--- Work order ---
Write out, word for word, every line in the data below from the one containing "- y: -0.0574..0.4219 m" to the one containing "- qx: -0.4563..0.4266", both of them included.

--- Dataset section ---
□ □ □
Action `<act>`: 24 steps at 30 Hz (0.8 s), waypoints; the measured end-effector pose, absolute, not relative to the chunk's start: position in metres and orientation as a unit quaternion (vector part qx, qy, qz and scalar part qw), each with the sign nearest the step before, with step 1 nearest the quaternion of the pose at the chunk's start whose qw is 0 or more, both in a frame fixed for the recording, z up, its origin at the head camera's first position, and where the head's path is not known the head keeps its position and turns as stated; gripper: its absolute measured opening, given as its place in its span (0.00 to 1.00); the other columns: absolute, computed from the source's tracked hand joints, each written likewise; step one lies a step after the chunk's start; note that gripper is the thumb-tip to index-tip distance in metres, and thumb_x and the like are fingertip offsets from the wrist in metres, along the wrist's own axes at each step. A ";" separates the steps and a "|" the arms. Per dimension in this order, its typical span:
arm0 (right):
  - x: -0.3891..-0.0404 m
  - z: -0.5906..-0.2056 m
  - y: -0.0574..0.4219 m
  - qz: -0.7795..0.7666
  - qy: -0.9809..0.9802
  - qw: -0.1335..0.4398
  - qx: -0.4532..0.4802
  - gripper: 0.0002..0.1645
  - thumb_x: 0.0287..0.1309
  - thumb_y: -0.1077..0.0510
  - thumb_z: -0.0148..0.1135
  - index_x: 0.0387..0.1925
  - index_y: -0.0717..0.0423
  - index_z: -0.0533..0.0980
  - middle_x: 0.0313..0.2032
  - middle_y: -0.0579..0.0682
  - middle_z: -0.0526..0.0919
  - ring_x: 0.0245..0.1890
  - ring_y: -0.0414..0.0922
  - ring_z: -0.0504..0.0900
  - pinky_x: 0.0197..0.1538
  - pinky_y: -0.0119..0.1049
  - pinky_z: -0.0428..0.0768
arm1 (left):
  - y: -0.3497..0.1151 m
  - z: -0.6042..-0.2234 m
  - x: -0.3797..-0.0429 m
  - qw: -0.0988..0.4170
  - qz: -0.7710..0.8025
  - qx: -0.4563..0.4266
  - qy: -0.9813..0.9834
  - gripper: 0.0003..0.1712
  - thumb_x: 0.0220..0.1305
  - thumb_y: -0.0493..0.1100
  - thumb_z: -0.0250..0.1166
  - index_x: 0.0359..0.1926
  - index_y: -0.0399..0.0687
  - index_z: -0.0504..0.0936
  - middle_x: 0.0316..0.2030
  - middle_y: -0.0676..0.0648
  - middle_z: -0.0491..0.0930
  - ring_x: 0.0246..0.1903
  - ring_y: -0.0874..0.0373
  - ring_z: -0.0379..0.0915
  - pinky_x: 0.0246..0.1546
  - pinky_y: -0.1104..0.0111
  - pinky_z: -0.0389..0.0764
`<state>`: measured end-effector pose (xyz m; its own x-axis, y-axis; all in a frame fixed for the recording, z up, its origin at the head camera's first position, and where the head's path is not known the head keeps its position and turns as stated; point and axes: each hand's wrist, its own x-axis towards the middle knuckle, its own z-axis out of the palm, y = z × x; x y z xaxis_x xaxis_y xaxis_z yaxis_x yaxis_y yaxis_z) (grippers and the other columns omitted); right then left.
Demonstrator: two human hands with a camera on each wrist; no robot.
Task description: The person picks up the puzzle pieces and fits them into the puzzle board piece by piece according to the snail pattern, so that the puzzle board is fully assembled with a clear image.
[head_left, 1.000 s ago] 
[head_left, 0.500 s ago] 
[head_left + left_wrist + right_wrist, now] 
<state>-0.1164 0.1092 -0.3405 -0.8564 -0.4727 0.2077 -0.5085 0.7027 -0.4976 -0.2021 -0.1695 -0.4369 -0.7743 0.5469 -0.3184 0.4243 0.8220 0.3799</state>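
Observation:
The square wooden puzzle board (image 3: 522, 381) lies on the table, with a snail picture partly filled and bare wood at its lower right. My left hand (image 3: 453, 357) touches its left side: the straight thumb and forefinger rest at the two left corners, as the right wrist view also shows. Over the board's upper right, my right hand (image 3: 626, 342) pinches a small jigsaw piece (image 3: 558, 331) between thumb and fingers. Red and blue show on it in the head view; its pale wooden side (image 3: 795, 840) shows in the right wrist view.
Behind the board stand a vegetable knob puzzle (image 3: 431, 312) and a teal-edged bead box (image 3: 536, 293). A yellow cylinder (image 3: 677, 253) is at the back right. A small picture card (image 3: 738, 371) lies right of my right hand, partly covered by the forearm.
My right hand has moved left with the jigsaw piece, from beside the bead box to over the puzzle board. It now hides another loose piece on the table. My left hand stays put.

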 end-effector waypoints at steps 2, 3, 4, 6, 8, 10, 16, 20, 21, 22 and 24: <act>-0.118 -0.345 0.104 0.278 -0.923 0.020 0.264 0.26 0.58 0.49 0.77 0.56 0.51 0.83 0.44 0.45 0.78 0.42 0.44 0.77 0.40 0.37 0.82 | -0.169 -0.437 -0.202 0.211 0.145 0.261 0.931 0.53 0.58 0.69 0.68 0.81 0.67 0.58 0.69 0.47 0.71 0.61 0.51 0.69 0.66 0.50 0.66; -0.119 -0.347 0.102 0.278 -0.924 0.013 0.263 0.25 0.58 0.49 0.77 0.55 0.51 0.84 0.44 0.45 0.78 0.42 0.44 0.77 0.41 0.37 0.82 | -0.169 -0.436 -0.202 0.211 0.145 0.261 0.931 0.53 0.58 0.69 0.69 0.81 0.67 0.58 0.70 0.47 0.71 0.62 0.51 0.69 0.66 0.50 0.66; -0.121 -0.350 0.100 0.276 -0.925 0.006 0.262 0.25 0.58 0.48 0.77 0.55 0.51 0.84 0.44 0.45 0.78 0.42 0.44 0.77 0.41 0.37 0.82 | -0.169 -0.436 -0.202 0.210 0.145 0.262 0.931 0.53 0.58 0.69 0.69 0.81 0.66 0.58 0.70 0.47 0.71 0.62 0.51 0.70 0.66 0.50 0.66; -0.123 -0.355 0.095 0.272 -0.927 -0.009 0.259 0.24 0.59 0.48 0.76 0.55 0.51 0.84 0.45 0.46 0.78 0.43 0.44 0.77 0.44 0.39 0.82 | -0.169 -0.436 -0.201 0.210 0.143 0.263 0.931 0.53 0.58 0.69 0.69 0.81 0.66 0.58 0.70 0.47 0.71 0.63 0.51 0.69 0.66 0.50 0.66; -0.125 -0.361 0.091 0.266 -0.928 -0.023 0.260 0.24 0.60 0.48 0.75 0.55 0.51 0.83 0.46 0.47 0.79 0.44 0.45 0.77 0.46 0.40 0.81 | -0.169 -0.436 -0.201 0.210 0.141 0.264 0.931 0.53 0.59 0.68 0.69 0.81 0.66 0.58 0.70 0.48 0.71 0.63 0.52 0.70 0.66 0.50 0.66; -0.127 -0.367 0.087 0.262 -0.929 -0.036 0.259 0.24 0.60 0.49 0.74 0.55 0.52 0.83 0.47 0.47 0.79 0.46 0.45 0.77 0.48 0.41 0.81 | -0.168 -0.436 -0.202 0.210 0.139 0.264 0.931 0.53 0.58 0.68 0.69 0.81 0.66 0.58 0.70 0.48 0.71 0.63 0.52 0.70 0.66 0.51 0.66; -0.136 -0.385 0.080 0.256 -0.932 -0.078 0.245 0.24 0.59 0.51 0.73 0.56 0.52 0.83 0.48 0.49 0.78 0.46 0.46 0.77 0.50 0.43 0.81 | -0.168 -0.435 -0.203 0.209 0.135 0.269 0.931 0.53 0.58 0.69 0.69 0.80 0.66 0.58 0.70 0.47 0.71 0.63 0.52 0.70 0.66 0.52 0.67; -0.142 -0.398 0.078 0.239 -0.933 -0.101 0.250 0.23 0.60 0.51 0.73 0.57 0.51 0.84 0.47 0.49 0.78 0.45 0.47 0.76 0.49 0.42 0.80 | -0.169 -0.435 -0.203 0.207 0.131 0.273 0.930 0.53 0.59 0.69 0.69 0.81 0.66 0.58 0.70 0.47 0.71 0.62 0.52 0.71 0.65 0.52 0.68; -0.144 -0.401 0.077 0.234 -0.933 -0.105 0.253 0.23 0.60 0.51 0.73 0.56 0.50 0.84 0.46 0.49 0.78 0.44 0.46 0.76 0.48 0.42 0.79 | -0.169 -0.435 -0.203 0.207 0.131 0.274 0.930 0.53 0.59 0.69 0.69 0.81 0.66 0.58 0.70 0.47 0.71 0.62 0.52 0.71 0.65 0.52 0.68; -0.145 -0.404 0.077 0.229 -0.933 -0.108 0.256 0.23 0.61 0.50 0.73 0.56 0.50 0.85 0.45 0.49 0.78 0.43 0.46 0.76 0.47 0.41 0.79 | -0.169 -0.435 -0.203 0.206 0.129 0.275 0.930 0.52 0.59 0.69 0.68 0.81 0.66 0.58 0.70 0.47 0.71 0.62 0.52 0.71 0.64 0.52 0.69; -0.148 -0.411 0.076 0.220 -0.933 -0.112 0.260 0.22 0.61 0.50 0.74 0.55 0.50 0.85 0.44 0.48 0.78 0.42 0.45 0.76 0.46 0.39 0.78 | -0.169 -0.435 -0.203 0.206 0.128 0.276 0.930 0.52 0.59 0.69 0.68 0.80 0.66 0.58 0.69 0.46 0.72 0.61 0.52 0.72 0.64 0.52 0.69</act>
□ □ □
--- Solved exercise ---
  - y: -0.0574..0.4219 m
  - qz: -0.7795..0.7666
  - qy: -0.9809..0.9802
  - qw: -0.1335..0.4398
  - qx: -0.4532..0.4802
  - gripper: 0.0002..0.1645
  - thumb_x: 0.0287..0.1309
  - thumb_y: -0.1077..0.0510
  - thumb_z: -0.0148..0.1135
  - index_x: 0.0387..0.1925
  - index_y: -0.0717..0.0423
  - index_z: -0.0533..0.0980
  - middle_x: 0.0313..0.2032
  - middle_y: -0.0579..0.0682
  - middle_z: -0.0526..0.0919
  - ring_x: 0.0245..0.1890
  - ring_y: -0.0414..0.0922
  - ring_z: -0.0504..0.0900
  - pinky_x: 0.0197..0.1538
  - pinky_y: -0.0119..0.1049
  - pinky_z: -0.0428..0.0768
arm1 (left):
  - y: -0.3497..0.1151 m
  - z: -0.6042..-0.2234 m
  - x: -0.3797..-0.0429 m
  - qw: -0.0988..0.4170
  - qz: -0.7710..0.8025
  - qx: -0.4563..0.4266

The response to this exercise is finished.